- EUR/USD recovers to 1.0830 after soft US Inflation report.
- Soft US CPI data has boosted Fed rate-cut expectations for the September meeting.
- ECB policymakers refrain from providing a specific interest-rate path.
EUR/USD jumps swiftly above the round-level resistance of 1.0800 in Wednesday’s New York session. The major currency pair strengthens after the United States (US) Consumer Price Index (CPI) report for May turned out to be softer than expected. This has boosted market speculation for the Federal Reserve (Fed) to start reducing interest rates from the September meeting. The CME FedWatch tool shows that the probability of the Fed cutting rates from September jumps to 55.4% from below 50% after the release of the CPI report.
US annual core inflation, which strips off volatile food and energy prices, decelerated to 3.4 from the estimates of 3.5% and April’s reading of 3.6%. In the same period, headline inflation grew at a slower pace of 3.3% against expectations and the prior release of 3.4%. Monthly headline CPI turned out to be stagnant while investors forecasted a nominal increase of 0.l%. The core inflation rose by 0.2%, slower than estimates and the former reading of 0.3%.
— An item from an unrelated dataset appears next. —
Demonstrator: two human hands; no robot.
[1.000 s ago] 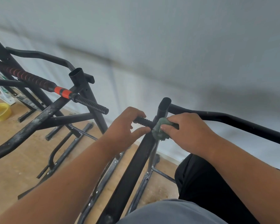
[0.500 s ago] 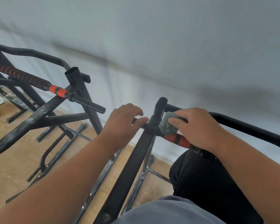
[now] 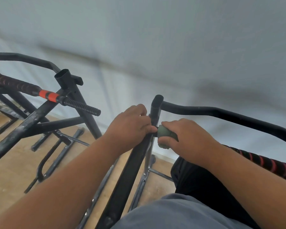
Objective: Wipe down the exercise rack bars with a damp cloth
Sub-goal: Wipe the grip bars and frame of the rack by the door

A higher-than-expected decline in US inflation data weighs heavily on the US Dollar. The US Dollar Index (DXY), which tracks the Greenback’s value against six major currencies, tumbles to near 104.50. 10-year US Treasury yields plunge below 4.30%.
Meanwhile, investors await the Federal Reserve’s (Fed) interest rate decision, which is scheduled for the late American session. Investors will pay close attention to US inflation data and the Fed’s dot plot, as it is widely expected that the central bank will leave interest rates unchanged in the range of 5.25%-5.50% for the seventh time in a row. The Fed’s dot plot indicates where policymakers see the federal funds rate heading in the medium and long-term time frames.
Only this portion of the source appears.